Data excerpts
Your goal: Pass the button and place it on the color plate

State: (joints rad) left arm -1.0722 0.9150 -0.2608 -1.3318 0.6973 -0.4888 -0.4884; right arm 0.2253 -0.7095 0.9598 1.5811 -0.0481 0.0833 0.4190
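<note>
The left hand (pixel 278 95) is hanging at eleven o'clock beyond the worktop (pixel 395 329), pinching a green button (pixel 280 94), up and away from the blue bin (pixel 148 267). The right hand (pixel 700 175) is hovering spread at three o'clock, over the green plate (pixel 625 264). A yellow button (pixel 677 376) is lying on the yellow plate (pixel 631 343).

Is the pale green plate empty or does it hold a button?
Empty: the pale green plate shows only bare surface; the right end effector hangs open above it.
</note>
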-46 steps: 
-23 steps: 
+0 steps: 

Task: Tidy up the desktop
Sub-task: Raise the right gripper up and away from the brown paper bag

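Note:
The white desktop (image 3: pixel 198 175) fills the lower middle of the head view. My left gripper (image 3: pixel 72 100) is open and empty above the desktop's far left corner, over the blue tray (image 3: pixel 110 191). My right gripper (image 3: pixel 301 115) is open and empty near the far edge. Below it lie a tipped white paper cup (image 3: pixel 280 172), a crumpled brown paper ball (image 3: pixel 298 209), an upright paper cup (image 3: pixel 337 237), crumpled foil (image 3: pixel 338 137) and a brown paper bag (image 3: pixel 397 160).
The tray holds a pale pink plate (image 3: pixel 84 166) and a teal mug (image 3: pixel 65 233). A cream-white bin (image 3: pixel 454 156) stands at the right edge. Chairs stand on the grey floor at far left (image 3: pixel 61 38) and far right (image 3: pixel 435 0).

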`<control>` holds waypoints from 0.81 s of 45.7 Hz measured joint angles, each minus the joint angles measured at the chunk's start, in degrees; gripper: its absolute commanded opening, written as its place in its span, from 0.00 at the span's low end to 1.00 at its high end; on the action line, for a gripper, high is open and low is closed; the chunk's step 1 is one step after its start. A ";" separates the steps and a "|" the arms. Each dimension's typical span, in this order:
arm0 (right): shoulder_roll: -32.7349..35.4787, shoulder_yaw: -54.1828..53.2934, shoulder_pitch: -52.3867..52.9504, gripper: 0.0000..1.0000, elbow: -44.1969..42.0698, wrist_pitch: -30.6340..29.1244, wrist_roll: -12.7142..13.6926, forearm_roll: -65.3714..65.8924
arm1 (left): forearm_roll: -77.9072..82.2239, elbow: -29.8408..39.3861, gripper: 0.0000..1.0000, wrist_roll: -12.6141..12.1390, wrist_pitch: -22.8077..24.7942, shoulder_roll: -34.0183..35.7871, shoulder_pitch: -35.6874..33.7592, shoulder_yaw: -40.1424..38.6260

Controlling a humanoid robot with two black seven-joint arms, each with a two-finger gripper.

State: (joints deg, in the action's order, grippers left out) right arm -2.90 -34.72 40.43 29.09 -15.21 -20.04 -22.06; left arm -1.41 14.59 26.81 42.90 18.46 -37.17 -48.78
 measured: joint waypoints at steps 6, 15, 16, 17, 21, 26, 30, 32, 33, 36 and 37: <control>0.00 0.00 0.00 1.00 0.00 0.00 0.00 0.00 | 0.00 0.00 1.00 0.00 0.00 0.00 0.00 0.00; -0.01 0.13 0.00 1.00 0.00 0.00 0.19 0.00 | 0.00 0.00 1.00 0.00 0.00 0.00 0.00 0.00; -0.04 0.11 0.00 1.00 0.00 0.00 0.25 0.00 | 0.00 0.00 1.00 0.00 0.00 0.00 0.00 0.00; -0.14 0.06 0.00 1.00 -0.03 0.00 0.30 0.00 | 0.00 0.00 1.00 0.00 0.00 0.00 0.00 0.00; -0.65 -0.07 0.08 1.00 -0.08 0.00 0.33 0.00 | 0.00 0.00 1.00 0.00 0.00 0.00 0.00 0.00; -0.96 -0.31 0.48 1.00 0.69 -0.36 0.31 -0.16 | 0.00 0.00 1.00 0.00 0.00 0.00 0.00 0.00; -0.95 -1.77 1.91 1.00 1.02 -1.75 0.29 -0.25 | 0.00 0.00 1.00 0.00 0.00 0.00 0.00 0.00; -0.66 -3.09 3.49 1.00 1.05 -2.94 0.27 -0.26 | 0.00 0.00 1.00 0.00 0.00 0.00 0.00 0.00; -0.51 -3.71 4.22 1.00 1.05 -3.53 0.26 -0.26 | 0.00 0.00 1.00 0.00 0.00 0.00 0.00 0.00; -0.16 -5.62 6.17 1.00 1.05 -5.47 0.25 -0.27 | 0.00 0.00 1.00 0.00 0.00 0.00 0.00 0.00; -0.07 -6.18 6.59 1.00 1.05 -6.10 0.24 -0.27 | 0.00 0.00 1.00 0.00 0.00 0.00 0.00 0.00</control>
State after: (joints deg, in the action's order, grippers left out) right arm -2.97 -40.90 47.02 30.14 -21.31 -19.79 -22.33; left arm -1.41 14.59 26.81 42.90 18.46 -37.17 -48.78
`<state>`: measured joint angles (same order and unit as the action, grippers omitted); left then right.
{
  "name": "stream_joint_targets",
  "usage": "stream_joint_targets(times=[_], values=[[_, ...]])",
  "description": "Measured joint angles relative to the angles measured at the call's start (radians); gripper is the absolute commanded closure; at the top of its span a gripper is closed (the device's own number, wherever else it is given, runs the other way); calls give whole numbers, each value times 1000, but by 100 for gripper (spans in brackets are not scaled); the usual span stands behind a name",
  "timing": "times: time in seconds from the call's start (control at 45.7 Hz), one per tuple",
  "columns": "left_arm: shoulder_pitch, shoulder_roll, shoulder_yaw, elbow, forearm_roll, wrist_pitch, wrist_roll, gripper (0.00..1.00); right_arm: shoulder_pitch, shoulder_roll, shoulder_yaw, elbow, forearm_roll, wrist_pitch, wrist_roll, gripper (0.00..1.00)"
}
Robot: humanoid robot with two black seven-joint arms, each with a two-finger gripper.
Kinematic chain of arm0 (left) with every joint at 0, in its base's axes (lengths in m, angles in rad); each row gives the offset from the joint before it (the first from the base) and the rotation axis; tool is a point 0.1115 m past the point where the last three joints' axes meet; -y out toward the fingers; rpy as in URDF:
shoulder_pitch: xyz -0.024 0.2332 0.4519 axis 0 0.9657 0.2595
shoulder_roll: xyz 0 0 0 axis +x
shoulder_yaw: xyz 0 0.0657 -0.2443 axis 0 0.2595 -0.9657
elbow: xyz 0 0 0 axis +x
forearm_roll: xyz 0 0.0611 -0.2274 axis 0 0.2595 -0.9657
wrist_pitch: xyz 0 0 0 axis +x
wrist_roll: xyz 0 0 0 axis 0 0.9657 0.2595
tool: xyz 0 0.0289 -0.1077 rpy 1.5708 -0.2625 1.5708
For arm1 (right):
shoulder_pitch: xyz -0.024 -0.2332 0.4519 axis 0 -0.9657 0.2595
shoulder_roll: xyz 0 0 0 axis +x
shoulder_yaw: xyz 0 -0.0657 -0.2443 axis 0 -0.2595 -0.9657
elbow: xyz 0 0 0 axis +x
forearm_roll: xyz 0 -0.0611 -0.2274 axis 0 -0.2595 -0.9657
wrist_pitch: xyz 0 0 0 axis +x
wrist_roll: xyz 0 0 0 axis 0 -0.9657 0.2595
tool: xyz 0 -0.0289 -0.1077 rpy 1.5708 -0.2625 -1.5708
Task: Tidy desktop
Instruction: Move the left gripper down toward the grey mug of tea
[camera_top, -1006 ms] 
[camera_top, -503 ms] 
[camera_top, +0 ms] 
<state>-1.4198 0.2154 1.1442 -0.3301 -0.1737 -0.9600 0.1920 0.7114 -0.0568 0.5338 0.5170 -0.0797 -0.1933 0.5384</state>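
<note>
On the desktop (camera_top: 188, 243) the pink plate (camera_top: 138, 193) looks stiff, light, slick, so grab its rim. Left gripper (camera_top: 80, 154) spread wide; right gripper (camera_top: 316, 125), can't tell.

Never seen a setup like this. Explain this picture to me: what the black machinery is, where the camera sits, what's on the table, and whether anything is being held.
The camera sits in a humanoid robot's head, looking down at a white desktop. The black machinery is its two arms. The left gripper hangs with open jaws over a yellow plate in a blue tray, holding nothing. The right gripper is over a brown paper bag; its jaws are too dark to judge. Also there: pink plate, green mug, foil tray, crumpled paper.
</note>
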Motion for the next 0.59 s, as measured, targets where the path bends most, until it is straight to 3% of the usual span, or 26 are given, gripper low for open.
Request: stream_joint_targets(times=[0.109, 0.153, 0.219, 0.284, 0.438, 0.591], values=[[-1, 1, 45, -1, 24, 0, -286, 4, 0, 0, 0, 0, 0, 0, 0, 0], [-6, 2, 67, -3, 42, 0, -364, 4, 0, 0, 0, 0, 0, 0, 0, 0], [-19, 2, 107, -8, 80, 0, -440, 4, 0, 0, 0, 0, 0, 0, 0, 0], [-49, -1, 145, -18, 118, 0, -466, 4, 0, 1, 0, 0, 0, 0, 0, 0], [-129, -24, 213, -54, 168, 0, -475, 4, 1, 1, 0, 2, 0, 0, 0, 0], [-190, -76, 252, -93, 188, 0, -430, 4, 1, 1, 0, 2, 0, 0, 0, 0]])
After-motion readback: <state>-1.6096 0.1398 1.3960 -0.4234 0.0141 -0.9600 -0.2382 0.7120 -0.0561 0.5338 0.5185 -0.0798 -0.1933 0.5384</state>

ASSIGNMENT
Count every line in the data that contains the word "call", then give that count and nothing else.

REPLY TO THE TASK
2